Published 2:58 am Tuesday, January 16, 2007

By Staff
Pastors believe their churches could be targeted as well
Baptist ministers in Beaufort County said they learned about the destruction to three Baptist churches in Greenville before worship services Sunday and changed their programs to include prayers for those affected.
The Memorial Baptist Church on Southeast Greenville Boulevard and Unity Free Will Baptist Church on East 14th Street in Greenville caught fire late Saturday night. Memorial sustained most of the damage, which was estimated at $1 million.
The fire at Unity, which is about a mile away from Memorial, was contained to a single room. The damage was estimated at $30,000 to $40,000. Authorities ruled the fires as suspicious and are investigating the possibility of arson.
There was also a break-in at the Oakmont Baptist Church on Red Banks Road in Greenville around the same time Saturday night. Oakmont is less than three-quaters of a mile from Memorial.
Pastor Richard Sheriff of the First Baptist Church in Chocowinity said their planned worship service was canceled Sunday when he received the news. Instead, Sheriff said he led the congregation outside to gather around the building and worship.
Pastor Phillip Hayes of the Second Baptist Church in Washington said, “We took time … for a special prayer for all the churches.”
Pastor Jimmy Moore of First Baptist Church in Washington said he led special prayers Sunday for those affected during his 8:30 a.m. and his 11 a.m. services.
Chocowinity First Baptist, Washington First Baptist, and Second Baptist in Washington are members of the South Roanoke Baptist Association along with Memorial and Oakmont in Greenville. The association’s headquarters is in Greenville, according to the Web site.
Unity Free Will Baptist Church is not apart of the association.
Hayes said he visited the Memorial church in Greenville Sunday afternoon to view the damage firsthand. “It was totally devastated,” he said. Hayes described the destruction to his congregation during his Sunday night service.
Hayes said The Memorial Baptist Church had a day-care facility was destroyed in the fire. “It was the largest in the state (with) over 200 children in the program.”
Hayes asked, “What are they going to do with those children? Most day cares have a waiting list.”
He said the actions are going to affect a lot of people. “It’s going to affect all denominations in Greenville. They are concerned someone will come to their churches. We’re concerned, too. We’re not too far away.”
Moore said he knew the pastors at Memorial Baptist Church and Oakmont. He met Randy Mcyleny of Memorial through the association. “Greg Rodgers at Oakmont — we have been friends for many years,” he said.
Moore said his congregation was “shocked and sad.”

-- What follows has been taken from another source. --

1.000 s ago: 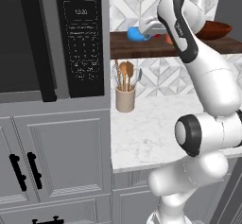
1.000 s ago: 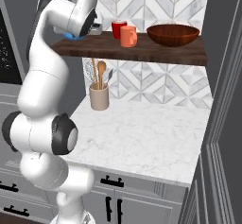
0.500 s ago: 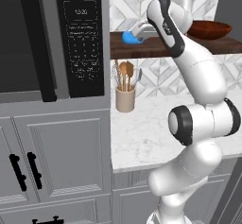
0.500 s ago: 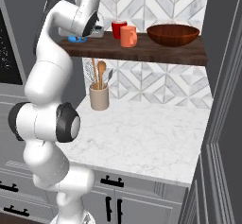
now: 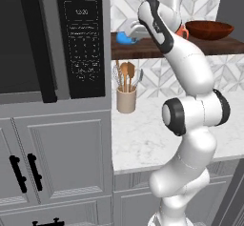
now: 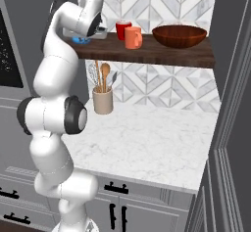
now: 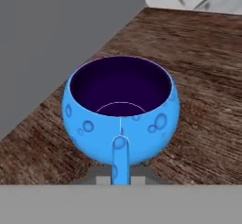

Sheriff said he didn’t know the Greenville pastors personally, but also felt sad by the news. “My first thought is these people that committed these horrible acts need a personal relationship with Jesus Christ, but I am also saddened for the congregations, for the disruption in the way they … worship our God.”
Sheriff said he had a responsibility to “show the love of Christ, not animosity or revenge.”
Moore said he felt the arsonist “were very organized” and guessed that his or her motivation was “to see something destroyed.” He thought the incidents could have been gang related.
Hayes said, “I don’t know what they had hoped to gain. … just meanness. … just for the sake of seeing them burn.”